The company has added a number of new features and enhancements to aid in virtualization. A new tool, called Virt-P2V, can package all the software running on a server into a virtual machine, so it can run on the KVM (Kernel-based Virtual Machine) hypervisor. It can translate either RHEL of Microsoft Windows environments into virtual packages.
This release also improves RHEL's scalability. Virtual machines running on RHEL 6.3 can now run 160 virtual CPUs (vCPUs), a boost from the limit of 64 in the previous version. Now a single virtual machine can take up to 160 CPUs on a given server.
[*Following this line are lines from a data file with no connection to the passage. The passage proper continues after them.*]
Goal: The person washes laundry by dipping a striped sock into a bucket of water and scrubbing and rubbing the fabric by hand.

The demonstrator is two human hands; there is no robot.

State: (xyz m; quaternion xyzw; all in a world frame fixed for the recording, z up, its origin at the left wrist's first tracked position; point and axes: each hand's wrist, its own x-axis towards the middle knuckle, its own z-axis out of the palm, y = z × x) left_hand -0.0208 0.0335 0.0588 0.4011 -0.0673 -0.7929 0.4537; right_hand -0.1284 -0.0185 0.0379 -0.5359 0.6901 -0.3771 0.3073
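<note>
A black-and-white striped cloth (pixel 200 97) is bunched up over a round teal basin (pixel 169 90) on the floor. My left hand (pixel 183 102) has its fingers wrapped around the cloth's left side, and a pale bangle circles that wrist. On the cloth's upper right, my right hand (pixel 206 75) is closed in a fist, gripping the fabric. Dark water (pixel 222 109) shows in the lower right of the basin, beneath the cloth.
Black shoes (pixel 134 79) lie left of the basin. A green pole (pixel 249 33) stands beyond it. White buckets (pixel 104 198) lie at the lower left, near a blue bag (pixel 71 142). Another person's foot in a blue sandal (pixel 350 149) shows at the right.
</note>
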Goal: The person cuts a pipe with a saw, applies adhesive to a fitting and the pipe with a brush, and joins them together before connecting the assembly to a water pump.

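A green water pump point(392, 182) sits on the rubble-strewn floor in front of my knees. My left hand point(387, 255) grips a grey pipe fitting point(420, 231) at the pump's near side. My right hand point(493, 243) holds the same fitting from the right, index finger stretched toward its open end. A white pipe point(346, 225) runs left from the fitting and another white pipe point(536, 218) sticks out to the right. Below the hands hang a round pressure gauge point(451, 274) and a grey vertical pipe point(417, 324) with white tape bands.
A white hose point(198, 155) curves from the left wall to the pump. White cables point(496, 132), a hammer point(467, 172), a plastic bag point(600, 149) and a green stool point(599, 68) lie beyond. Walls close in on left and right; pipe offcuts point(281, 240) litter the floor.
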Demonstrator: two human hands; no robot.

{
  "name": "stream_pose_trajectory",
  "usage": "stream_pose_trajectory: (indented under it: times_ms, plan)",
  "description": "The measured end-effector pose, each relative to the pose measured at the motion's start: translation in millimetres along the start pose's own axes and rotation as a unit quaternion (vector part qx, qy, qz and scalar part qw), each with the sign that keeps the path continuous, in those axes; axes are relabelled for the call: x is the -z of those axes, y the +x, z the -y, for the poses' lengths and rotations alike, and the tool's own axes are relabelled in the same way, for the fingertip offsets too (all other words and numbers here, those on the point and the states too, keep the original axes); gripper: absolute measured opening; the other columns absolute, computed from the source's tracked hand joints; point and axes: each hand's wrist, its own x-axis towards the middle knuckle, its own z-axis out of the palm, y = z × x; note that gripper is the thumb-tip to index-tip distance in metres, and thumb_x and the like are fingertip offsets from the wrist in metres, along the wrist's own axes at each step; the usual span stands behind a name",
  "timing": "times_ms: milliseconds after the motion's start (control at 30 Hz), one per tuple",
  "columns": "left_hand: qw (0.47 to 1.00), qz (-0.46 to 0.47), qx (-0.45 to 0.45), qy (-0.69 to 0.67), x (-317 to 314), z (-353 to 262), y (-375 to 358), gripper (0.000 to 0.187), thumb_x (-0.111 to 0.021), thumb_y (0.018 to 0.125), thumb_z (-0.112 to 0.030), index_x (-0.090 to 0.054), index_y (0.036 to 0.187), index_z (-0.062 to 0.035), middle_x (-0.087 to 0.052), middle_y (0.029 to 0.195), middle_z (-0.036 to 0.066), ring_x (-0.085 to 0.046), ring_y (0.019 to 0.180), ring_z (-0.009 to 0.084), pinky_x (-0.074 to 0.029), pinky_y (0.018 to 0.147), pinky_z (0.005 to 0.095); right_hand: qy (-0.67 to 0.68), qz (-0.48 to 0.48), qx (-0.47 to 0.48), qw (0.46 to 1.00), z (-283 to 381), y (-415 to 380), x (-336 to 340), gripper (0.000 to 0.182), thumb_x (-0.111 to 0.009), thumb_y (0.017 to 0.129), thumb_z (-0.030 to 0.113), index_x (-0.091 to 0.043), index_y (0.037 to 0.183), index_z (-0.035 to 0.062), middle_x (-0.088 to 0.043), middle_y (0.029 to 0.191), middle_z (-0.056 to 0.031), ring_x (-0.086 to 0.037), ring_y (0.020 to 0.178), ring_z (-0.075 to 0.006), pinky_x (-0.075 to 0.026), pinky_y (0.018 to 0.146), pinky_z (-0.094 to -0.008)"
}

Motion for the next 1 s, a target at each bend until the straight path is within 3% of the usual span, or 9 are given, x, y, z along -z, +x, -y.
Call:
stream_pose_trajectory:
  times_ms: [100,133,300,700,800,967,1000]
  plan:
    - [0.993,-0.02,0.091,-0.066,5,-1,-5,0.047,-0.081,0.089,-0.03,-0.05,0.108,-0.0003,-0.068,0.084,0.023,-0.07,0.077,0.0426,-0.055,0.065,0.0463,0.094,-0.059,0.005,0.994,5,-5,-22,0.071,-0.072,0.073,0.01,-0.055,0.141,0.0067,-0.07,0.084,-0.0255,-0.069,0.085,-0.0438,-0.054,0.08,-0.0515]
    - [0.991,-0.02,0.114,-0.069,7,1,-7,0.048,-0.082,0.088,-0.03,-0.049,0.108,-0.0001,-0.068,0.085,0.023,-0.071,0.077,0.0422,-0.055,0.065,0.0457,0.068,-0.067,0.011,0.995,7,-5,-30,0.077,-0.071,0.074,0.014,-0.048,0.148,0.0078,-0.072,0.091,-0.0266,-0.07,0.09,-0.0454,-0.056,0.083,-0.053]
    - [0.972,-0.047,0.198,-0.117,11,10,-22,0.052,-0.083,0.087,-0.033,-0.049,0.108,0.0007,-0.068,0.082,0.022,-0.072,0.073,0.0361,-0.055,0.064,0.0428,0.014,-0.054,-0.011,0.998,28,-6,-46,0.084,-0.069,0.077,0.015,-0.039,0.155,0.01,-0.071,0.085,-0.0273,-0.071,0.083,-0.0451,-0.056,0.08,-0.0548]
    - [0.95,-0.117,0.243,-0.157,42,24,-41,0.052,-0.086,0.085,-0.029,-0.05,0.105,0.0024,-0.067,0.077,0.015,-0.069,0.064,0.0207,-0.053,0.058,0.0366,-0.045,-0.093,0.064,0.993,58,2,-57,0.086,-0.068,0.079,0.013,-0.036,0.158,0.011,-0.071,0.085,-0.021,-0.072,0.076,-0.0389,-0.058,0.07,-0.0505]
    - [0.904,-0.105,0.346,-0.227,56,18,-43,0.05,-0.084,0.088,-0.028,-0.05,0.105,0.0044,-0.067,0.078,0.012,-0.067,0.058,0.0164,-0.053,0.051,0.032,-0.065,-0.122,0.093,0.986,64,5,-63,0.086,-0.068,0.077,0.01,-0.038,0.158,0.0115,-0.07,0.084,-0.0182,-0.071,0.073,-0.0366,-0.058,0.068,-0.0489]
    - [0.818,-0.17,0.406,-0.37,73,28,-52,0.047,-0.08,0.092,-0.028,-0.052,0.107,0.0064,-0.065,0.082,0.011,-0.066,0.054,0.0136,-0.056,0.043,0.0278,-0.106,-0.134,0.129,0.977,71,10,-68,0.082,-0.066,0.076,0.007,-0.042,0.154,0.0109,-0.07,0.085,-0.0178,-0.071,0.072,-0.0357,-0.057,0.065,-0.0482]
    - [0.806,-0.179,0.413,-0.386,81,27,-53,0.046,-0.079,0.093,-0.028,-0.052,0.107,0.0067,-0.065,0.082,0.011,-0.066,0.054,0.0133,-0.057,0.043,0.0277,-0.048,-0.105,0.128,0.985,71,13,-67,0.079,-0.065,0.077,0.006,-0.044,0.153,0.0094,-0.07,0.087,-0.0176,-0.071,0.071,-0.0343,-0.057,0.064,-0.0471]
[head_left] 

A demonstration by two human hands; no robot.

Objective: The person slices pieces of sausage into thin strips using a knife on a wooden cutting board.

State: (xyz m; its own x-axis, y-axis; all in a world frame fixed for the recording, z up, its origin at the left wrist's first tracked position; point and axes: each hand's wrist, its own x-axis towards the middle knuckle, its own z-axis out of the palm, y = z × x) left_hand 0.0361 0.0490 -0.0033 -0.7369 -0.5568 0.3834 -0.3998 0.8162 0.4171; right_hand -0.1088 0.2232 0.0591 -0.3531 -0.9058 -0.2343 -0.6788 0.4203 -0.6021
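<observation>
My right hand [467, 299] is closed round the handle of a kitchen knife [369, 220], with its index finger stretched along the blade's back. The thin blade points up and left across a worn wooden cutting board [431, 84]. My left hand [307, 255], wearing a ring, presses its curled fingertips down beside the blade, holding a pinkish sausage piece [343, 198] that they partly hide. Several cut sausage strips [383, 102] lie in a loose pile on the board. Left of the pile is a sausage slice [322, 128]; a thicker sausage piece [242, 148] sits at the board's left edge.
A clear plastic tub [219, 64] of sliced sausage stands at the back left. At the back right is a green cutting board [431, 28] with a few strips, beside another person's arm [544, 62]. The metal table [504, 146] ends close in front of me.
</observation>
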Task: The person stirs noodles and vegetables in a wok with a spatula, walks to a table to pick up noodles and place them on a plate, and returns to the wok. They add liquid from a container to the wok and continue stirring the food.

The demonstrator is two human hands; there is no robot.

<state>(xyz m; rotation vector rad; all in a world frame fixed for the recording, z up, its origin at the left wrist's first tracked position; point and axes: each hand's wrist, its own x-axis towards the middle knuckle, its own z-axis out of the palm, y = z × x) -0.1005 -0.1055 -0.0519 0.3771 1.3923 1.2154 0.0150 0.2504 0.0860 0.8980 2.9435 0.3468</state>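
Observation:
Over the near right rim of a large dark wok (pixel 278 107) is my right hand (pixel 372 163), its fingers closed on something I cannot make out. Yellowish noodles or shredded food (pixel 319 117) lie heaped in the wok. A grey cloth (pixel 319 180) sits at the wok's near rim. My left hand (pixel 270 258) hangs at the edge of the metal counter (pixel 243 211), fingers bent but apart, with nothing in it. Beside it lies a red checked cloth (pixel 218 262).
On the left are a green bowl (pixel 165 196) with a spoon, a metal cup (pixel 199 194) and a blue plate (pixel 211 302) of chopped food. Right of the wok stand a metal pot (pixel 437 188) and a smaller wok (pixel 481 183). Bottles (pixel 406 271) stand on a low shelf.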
Virtualizing such large workloads can ease the process of moving them from server to server, Burke explained. The memory per KVM guest has also been upped to 2TB from 512GB.
The release also improves security. For example, the new version of the software complies with Payment Card Industry Data Security Standards (PCI-DSS) for deleting no-longer-need virtual machines from servers. It also has been prepared to work with the new, stronger AES-CTR (Advanced Encryption Standard Counter Mode) cipher, which will be used for RHEL's OpenSSH (OpenBSD Secure Shell). AES-CTR is particularly well-suited for high-speed networking environments. In addition, RHEL 6.3 supports two-factor authentication. Administrators can set up RHEL servers so they require not only a password but also a public key as well.